Эти трое его, казалось, не слышали. Клокотала в них подчинённость не правилам, установленными другими людьми, а внутренней страсти, и страсть эта была знакома изобретателю Геннадию Леонтьевичу, который их всех — алкоголиков и наркоманов — очень даже жалел.

— Деньги! — Повторил лохматый с сальными волосами до плеч и схватил большой молоток, лежавший на одной из гаражных полок.

Изобретатель пожал плечами, понимая, что отвечать что-либо совершенно бессмысленно. Тогда они накинулись на него. Разом, все вместе, как слаженная стая хищников. Только в отличие от строгой логики стаи, выпестованной инстинктом и временем, движения этих были объединены какой-то страшной случайной необходимостью, в корне отличающейся от допустимо понятной жажды выжить.
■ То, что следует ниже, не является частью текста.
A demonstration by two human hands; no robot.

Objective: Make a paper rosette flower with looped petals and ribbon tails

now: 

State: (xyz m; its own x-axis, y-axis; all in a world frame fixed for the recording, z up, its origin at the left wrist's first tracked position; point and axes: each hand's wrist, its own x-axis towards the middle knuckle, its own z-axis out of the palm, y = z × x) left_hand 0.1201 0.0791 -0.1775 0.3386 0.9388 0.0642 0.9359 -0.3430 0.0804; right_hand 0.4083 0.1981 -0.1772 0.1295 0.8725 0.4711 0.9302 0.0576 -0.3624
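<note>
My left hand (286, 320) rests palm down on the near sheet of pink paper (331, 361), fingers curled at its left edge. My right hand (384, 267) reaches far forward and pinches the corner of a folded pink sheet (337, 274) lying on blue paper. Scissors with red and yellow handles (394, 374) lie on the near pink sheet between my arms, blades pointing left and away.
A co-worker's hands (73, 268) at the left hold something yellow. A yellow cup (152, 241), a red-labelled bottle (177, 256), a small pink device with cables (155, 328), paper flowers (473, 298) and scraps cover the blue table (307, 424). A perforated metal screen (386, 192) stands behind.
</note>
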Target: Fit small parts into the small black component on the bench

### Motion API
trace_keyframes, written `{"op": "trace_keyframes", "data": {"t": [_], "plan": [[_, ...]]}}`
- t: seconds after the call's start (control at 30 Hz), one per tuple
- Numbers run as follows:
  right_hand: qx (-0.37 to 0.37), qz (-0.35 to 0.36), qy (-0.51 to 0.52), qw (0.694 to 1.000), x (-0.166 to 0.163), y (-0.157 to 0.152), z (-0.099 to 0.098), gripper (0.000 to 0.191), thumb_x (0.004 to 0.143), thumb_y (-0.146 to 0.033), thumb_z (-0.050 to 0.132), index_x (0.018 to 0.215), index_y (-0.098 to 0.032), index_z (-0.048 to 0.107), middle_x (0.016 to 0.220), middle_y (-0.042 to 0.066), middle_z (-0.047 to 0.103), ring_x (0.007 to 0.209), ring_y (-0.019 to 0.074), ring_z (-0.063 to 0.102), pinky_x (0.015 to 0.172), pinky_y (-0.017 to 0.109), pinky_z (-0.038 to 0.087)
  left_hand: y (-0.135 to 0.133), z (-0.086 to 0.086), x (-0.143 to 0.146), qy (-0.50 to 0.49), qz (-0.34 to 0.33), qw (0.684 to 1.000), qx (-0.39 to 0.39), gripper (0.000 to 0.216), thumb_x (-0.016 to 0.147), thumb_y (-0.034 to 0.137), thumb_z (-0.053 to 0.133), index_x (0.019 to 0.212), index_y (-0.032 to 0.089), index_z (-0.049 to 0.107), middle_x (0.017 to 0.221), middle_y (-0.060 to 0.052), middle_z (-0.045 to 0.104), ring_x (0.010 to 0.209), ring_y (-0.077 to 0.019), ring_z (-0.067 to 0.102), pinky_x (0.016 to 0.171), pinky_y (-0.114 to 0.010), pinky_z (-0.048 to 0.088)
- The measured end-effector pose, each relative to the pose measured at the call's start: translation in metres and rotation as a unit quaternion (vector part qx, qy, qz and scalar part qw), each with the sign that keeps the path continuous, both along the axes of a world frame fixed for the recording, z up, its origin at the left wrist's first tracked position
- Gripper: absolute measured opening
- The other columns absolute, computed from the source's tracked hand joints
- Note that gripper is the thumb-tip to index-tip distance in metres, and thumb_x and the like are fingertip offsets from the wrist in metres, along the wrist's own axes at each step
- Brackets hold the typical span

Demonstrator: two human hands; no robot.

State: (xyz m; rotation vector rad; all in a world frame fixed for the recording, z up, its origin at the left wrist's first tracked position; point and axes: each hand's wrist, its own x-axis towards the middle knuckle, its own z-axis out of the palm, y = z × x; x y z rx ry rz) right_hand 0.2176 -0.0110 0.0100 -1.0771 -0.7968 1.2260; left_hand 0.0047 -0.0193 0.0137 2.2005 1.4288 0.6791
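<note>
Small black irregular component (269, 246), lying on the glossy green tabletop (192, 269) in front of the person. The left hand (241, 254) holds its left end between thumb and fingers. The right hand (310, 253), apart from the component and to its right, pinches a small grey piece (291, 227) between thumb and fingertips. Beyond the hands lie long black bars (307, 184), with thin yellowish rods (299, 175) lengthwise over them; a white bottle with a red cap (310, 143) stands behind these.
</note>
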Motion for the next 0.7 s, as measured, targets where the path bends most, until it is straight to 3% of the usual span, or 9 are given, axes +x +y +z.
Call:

Самый приземистый и уродливый с искаженным от ярости лицом с разбега, прыжком, с ноги ударил Геннадия Леонтьевича под старческие, уже и так не очень державшие изобретателя колени. Он упал прямо на разложенные листы ватмана, в глубине разума четко понимая, что должен закрыть чертежи собой. Это происходило с ним не в первый раз, и Геннадий Леонтьевич боли, конечно, боялся, но уже тупо, сонно, подчиняясь главному инстинкту — выжить. Просто остаться живым. В этом порыве он, сгруппировавшись, пытался закрыть те части тела, которые отвечали за его земное существование. Наркоши пинали его несколько секунд, стервенея от процесса, входили в опьяняющий раж, повторяя, с упорством заезженных пластинок: «Где деньги?», затем сквозь разливающуюся по телу боль, Геннадий Леонтьевич уловил иное, смертельно пугающее движение. Красивый лохматый поднял молоток, и с искаженным внутренним приказом лицом опустил его с силой на многострадальную голову изобретателя. «Шишкой больше, шишкой меньше», — пыталось спастись сознание от ужаса непоправимого, и изобретатель ушел в пустую темноту одновременно с диким скрежетом пронизывающей невыносимой боли.